Pochi in Israele sanno che la maggioranza dei tedeschi non è d’accordo con molte delle affermazioni che la Cancelliera Angela Merkel ha fatto alla Knesset nel marzo 2008. Incluso il richiamo alla vergogna e colpa per quanto la Germania ha fatto agli ebrei nella seconda guerra mondiale.

Come si concilierà ciò che è emerso dai sondaggi con le scuse ufficiali sul passato, senza contare le impressioni dei sopravvissuti alla Shoà  che visitano la Germania per raccontare le loro sofferenze ? In grande maggioranza riferiscono di avere incontrato interesse e rispetto fra il pubblico. La risposta sta nel carattere di una democrazia post-moderna, dove le diverse posizioni anche radicalmente diverse, possono coesistere, finchè una sola poi prevale.

Ci sono tutti i segnali del sorgere di una nuova Germania, in parte criminale. I suoi valori non coincidono con quelli totalitari della generazione dei nonni, i tempi sono cambiati, e con loro i modi di esprimere anti-semitismo, che è stato riciclato nell’essere anti-Israele.

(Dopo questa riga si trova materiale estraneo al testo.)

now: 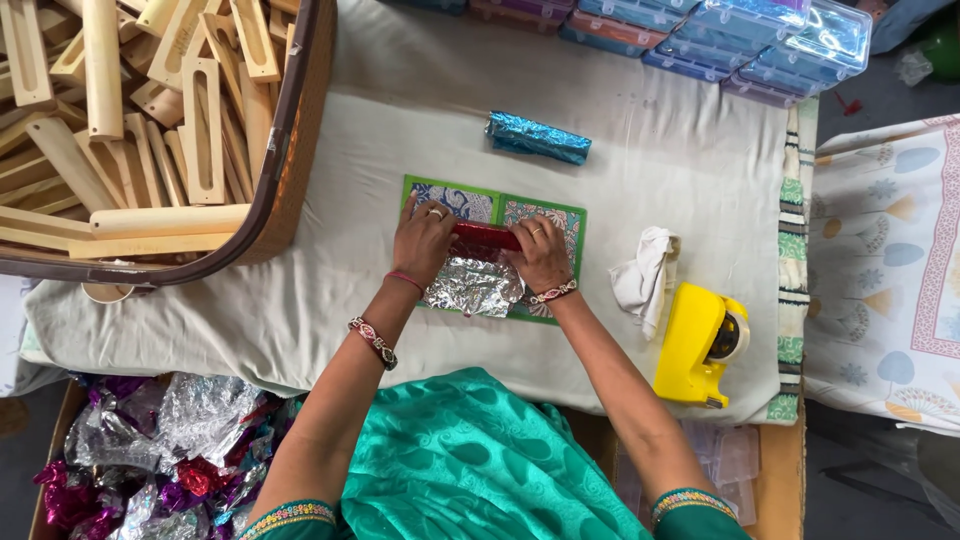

E’ arrivato il momento per la signora Merkel e il suo governo di smetterla di ignorare i sondaggi sul vasto numero di denigratori della Shoà fra i cittadini tedeschi. Il primo passo sta nella preparazione di uno studio approfondito per capire i meccanismi che hanno creato l’immagine degli israeliani uguali ai nazisti. Deve essere analizzato il ruolo dell’influenza dei  media,  quanto ha contribuito il sistema educativo, ciò che producono le Ong politicamente orientate a senso unico, e quel che viene diffuso e suggerito da certi politici e accademici.  Va anche inclusa la ricerca sul ruolo giocato dagli ebrei anti-Israele, dagli immigrati musulmani, e, ultimo ma non per importanza, ciò che i bambini apprendono in famiglia.